→ **PROMPT**
The response must match the data below exactly, line for line.

GIVEN INFORMATION: Begin

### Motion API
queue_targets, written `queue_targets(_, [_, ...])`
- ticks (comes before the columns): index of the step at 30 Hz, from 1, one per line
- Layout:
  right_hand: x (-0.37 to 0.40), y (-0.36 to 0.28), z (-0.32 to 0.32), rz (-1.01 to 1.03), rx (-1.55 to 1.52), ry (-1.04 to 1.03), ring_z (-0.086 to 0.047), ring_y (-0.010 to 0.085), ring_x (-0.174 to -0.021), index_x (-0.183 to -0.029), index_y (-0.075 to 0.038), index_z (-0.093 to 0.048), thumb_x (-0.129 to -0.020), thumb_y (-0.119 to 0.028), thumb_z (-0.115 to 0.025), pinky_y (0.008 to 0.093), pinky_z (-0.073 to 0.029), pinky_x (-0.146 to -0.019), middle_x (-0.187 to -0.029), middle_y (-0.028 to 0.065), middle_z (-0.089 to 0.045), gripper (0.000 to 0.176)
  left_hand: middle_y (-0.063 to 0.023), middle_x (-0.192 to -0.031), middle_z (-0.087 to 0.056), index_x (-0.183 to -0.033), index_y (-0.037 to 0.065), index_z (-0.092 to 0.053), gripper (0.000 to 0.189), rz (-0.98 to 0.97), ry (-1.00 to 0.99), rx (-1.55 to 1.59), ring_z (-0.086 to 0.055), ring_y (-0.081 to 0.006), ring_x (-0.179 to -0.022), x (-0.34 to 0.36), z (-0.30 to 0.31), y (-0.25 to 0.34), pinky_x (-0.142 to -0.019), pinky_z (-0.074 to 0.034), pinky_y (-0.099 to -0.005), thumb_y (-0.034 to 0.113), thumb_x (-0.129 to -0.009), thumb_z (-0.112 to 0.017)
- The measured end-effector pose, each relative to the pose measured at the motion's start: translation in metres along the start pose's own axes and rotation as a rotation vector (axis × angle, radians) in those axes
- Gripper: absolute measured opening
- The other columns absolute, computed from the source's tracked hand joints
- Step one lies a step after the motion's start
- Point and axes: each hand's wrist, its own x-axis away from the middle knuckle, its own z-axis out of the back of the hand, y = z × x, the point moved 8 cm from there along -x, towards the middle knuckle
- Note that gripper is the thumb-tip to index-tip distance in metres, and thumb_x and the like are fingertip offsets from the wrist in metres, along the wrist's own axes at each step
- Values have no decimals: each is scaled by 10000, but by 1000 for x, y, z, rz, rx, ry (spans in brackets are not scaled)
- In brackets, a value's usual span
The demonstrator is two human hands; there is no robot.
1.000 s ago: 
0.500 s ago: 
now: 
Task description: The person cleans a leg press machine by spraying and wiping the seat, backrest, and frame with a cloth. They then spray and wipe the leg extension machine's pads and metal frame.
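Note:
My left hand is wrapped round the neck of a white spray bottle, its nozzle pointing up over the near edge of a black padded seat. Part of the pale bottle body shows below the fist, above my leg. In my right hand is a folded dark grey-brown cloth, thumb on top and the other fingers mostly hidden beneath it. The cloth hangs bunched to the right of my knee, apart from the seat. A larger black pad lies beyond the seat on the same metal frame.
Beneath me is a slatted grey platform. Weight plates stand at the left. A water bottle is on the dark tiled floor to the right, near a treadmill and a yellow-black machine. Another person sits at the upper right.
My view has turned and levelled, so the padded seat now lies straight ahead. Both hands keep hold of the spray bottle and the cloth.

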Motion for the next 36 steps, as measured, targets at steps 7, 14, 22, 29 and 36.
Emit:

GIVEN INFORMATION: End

→ **ANSWER SECTION**
### Motion API
queue_targets, written `queue_targets(_, [_, ...])`
- ticks (comes before the columns): index of the step at 30 Hz, from 1, one per line
- Layout:
  right_hand: x (-0.37 to 0.40), y (-0.36 to 0.28), z (-0.32 to 0.32), rz (-1.01 to 1.03), rx (-1.55 to 1.52), ry (-1.04 to 1.03), ring_z (-0.086 to 0.047), ring_y (-0.010 to 0.085), ring_x (-0.174 to -0.021), index_x (-0.183 to -0.029), index_y (-0.075 to 0.038), index_z (-0.093 to 0.048), thumb_x (-0.129 to -0.020), thumb_y (-0.119 to 0.028), thumb_z (-0.115 to 0.025), pinky_y (0.008 to 0.093), pinky_z (-0.073 to 0.029), pinky_x (-0.146 to -0.019), middle_x (-0.187 to -0.029), middle_y (-0.028 to 0.065), middle_z (-0.089 to 0.045), gripper (0.000 to 0.176)
  left_hand: middle_y (-0.063 to 0.023), middle_x (-0.192 to -0.031), middle_z (-0.087 to 0.056), index_x (-0.183 to -0.033), index_y (-0.037 to 0.065), index_z (-0.092 to 0.053), gripper (0.000 to 0.189), rz (-0.98 to 0.97), ry (-1.00 to 0.99), rx (-1.55 to 1.59), ring_z (-0.086 to 0.055), ring_y (-0.081 to 0.006), ring_x (-0.179 to -0.022), x (-0.34 to 0.36), z (-0.30 to 0.31), y (-0.25 to 0.34), pinky_x (-0.142 to -0.019), pinky_z (-0.074 to 0.034), pinky_y (-0.099 to -0.005), thumb_y (-0.034 to 0.113), thumb_x (-0.129 to -0.009), thumb_z (-0.112 to 0.017)
- The measured end-effector pose, each relative to the pose measured at the motion's start: translation in metres along the start pose's own axes and rotation as a rotation vector (axis × angle, radians) in those axes
- Gripper: absolute measured opening
- The other columns absolute, computed from the source's tracked hand joints
- Step one lies a step after the motion's start
- Point and axes: each hand's wrist, its own x-axis away from the middle knuckle, its own z-axis out of the back of the hand, y = z × x, the point moved 8 cm from there along -x, towards the middle knuckle
- Note that gripper is the thumb-tip to index-tip distance in metres, and thumb_x and the like are fingertip offsets from the wrist in metres, along the wrist's own axes at each step
- Values have no decimals: each is scaled by 10000, but by 1000 for x, y, z, rz, rx, ry (spans in brackets are not scaled)
- In brackets, a value's usual span
The demonstrator is two human hands; there is no robot.
1.000 s ago: 
0.500 s ago: 
now: 
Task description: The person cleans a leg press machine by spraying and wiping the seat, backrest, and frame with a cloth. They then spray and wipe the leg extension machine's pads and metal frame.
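Note:
My left hand is wrapped round the neck of a white spray bottle, its nozzle pointing up over the near edge of a black padded seat. Part of the pale bottle body shows below the fist, above my leg. In my right hand is a folded dark grey-brown cloth, thumb on top and the other fingers mostly hidden beneath it. The cloth hangs bunched to the right of my knee, apart from the seat. A larger black pad lies beyond the seat on the same metal frame.
Beneath me is a slatted grey platform. Weight plates stand at the left. A water bottle is on the dark tiled floor to the right, near a treadmill and a yellow-black machine. Another person sits at the upper right.
My view has turned and levelled, so the padded seat now lies straight ahead. Both hands keep hold of the spray bottle and the cloth.
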
Motion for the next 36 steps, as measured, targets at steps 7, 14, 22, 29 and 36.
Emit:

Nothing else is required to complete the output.